Promotora de justiça fala sobre a morte da Sra. Roselma e o direito de acompanhante durante o trabalho de parto

“... Na verdade não se admite que nos dias de hoje com tanta tecnologia e avanços da medicina, gestantes ainda venham a falecer no momento do parto, mesmo que haja alguma patologia antes diagnosticada.”
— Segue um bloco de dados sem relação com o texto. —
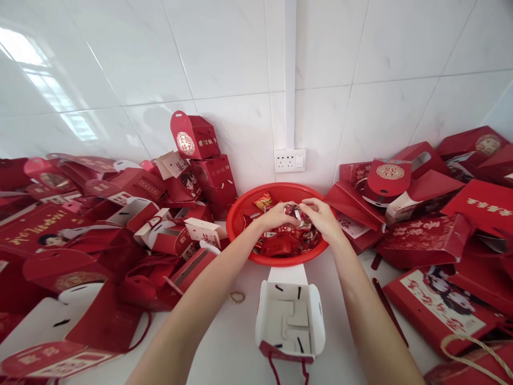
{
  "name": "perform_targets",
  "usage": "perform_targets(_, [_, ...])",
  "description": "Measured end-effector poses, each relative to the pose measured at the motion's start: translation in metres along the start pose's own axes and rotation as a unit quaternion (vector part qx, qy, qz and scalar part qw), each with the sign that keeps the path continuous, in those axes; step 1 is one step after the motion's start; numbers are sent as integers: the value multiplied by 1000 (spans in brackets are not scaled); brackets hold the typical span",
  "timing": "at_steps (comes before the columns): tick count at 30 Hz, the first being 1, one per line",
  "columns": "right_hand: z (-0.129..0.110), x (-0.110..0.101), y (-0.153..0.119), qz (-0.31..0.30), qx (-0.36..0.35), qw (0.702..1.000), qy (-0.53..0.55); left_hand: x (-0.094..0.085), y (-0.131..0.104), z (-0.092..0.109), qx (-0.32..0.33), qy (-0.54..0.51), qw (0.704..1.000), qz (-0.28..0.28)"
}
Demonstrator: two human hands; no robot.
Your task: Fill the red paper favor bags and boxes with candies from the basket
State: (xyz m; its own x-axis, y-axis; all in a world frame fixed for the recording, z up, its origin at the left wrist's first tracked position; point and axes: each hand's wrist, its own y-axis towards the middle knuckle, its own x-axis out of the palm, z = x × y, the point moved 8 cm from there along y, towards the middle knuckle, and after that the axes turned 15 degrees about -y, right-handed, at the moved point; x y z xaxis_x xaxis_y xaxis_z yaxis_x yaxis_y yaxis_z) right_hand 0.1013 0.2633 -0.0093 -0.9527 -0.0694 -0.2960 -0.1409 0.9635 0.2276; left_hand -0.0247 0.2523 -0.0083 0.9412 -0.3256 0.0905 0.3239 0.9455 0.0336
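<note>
Both hands are over a red plastic basket (276, 262) that holds many small wrapped candies (282, 243). My left hand (279, 215) has its fingers curled around a few candies, dark red and white wrappers showing between the hands. My right hand (320, 214) closes on the same bunch from the other side, fingertips bent inward. In front of the basket, nearer me, stands an open gift box (288, 321), white inside with red cord handles. Its inside bottom is bare cardboard with folded tabs.
Red gift boxes (136, 184) lie heaped on the left, some stacked (216, 171) against the tiled wall. More red boxes (425, 238) pile up on the right. A twine loop (236, 297) lies on the white table, and a wall socket (289, 160) sits behind the basket.
</note>
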Motion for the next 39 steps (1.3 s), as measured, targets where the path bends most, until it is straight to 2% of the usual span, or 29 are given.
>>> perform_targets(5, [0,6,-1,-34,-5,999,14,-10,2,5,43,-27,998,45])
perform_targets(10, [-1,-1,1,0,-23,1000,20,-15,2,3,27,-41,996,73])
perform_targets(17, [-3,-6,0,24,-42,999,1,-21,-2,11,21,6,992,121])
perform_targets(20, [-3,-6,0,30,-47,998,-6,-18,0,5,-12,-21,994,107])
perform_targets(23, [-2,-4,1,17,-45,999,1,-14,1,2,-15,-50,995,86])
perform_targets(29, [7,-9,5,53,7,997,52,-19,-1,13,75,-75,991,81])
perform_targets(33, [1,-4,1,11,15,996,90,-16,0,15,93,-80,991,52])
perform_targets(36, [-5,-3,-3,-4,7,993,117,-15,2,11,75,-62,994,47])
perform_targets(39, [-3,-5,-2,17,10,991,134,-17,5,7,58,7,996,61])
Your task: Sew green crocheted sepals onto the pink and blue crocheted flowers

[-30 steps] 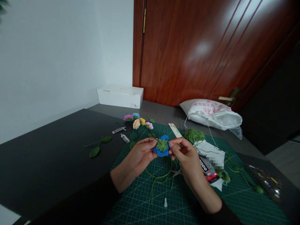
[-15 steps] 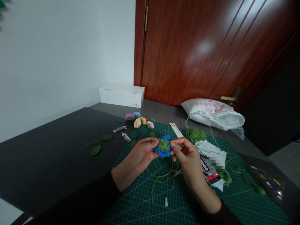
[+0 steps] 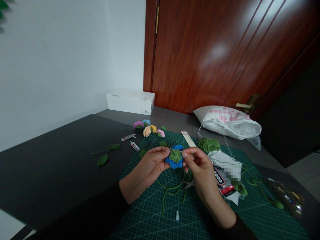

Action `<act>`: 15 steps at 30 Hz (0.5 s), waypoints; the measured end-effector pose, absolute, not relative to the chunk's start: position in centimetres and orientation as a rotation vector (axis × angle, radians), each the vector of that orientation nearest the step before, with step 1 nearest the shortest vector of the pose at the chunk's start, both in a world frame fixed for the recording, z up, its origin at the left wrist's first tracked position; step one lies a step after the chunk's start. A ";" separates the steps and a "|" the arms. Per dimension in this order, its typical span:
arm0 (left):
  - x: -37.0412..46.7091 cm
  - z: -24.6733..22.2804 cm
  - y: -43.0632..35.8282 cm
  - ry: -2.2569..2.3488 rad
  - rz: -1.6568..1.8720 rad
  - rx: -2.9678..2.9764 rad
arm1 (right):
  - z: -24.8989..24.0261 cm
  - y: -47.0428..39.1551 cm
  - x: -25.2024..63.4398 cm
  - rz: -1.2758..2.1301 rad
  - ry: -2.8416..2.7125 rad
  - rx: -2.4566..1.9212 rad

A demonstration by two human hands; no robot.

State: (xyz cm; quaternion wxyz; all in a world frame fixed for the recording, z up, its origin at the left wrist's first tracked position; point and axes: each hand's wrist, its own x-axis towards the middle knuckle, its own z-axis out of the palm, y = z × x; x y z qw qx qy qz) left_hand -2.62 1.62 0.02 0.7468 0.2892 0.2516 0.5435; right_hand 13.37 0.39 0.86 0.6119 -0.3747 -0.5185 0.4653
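Between my two hands is a blue crocheted flower (image 3: 178, 163) with its green leafy back (image 3: 175, 155) turned up toward me. My left hand (image 3: 157, 161) pinches its left edge, near a thin dark stem sticking up. At the right edge, my right hand (image 3: 198, 164) is closed with thumb and forefinger pressed together on the flower's rim; a strand of yarn seems to run there, too fine to make out. Green yarn strands (image 3: 172, 191) trail onto the mat below. Partly hidden beside my right hand lie scissors (image 3: 189, 184).
The green cutting mat (image 3: 142, 206) bears a white nozzle cap (image 3: 177, 215), a ball of green yarn (image 3: 209, 144) and a glue package (image 3: 222, 181). Crocheted flowers (image 3: 147, 131), glue tubes (image 3: 135, 146) and green leaves (image 3: 102, 160) lie left. Behind are a white box (image 3: 130, 101) and a white bag (image 3: 227, 121).
Both hands keep the same hold on the blue flower. The whole view has shifted very slightly; nothing else has visibly moved.
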 end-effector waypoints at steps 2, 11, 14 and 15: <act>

Em Paulo Afonso, um caso que vem gerando polêmica se refere à morte de uma gestante no momento do parto, esse caso entrou em repercussão após a Sra. Roselma Ramos falecer no dia 22 de março de 2011 no HNAS (Hospital Nair Alves de Souza). Para esclarecer o caso a Dra. Milane de Vasconcelos da 3ª Promotoria de Justiça de Paulo Afonso concedeu entrevista a RBN na última quinta-feira, 07.
Durante a entrevista a Dra. Milane falou que existe uma lei federal que autoriza a presença de um acompanhante para a gestante no momento do parto que deve ser escolhido pela própria gestante e não pelo Hospital e está em vigor desde 2005 sendo de pouco conhecimento da população. Caso essa lei não seja cumprida, a gestante lesionada pode procurar o Ministério Público para que as medidas legais possam ser tomadas. “No caso da Sra. Roselma, fomos procurados pela família e estamos procedendo uma séria e rigorosa investigação a cerca desse falecimento. Na verdade não se admite que nos dias de hoje com tanta tecnologia e avanços da medicina, gestantes ainda venham a falecer no momento do parto, mesmo que haja alguma patologia antes diagnosticada.” Disse Dra. Milani. A promotora complementa dizendo que  quando ocorre erro médico, a paciente não deve ficar refém de algum temor, deve procurar a delegacia de polícia para registrar a ocorrência, porque dependendo do erro vai resultar em uma lesão corporal ou mesmo em um homicídio.
“Haverá uma investigação no caso da Sra. Roselma, caso seja comprovado que o delito de homicídio foi por Dolo Eventual (a pessoa assume o risco de que outra pessoa venha a morrer com a sua atitude) esse sujeito pode se submeter à pena de delito de homicídio, se for simples vai de 06 a 12 anos, caso seja qualificado será de 12 a 30 anos após submissão ao julgamento pelo Tribunal do Júri, mas se for comprovado que o homicídio não foi Dolo e sim por negligência, imprudência ou imperícia do profissional nesse atendimento, o caso será repassado a 4ª Promotoria a qual está sobre a liderança do Dr. Hugo Cassiano.
Fonte: RBN
(Da Redação PANotícias/Clarissa Duarte
clarissa@pauloafonsonoticias.com.br)
Comentário

Que bom verificar que a promotoria está tomando providências nesse caso.
Mas, em Paulo Afonso existem muitos outros casos que passam por descasos.
Nas eleições de 2008, a promotoria não deixou a maioria dos candidatos escaparem ilesas as punições das leis.
Entretanto, ainda nos resta das eleições de 2010, propagandas eleitorais em vários muros;
A maternidade do BTN continua fechada;
Crianças e adolescentes no meio da rua, nas altas horas da noite/madrugada, cheirando cola;
Entre outros interesses da nossa sociedade que não foram oferecidas denuncias por parte da promotoria do Estado.